Would you transcribe the listing exactly as it stands, minus any images?

#####

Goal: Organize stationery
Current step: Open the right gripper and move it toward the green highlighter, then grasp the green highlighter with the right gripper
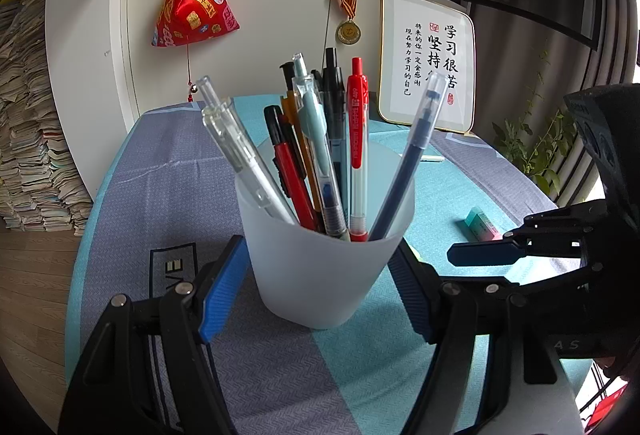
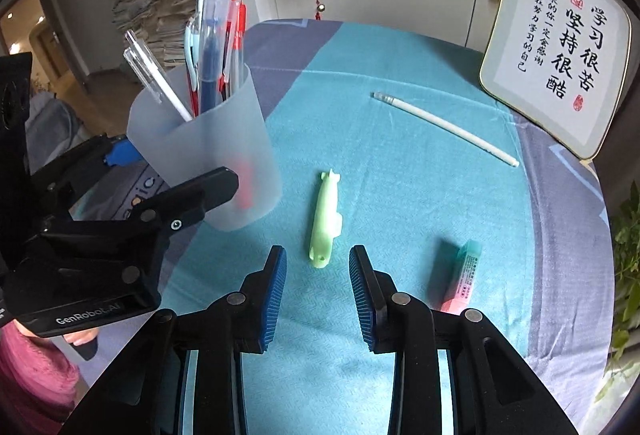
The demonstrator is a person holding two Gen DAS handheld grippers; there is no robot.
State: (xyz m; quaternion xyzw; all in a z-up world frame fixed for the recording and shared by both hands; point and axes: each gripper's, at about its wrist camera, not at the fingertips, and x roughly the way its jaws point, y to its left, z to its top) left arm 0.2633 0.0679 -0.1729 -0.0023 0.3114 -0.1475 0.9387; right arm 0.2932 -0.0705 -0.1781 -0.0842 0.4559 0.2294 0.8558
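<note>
Right gripper [image 2: 318,287] jaws apart, near the green pen [image 2: 325,221]; I'd straddle its middle. Left gripper [image 1: 316,283] looks clamped on the frosted cup [image 1: 324,255].

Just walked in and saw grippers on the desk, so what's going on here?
A person is tidying stationery with two handheld grippers. The left gripper brackets the frosted pen cup, already full of pens; whether it grips is unclear. The right gripper hangs open just short of a green pen. A white pen and an eraser lie loose on the cloth.
</note>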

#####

● **Worked solution**:
Goal: Organize stationery
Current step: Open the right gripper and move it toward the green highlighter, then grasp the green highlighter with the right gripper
The demonstrator is a person holding two Gen DAS handheld grippers; there is no robot.
State: (xyz m; quaternion xyzw; all in a z-up world frame fixed for the recording and shared by both hands; point and axes: each gripper's, at about its wrist camera, not at the fingertips, and x roughly the way its jaws point, y to its left, z to its top) left arm 0.2633 0.0679 -0.1729 -0.0023 0.3114 -0.1475 0.9387; right arm 0.2932 -0.0705 -0.1781 -0.0842 0.4559 0.2294 0.8558
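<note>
Right gripper [image 2: 318,287] jaws apart, near the green pen [image 2: 325,221]; I'd straddle its middle. Left gripper [image 1: 316,283] looks clamped on the frosted cup [image 1: 324,255].

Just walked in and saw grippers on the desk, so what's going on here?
A person is tidying stationery with two handheld grippers. The left gripper brackets the frosted pen cup, already full of pens; whether it grips is unclear. The right gripper hangs open just short of a green pen. A white pen and an eraser lie loose on the cloth.
</note>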

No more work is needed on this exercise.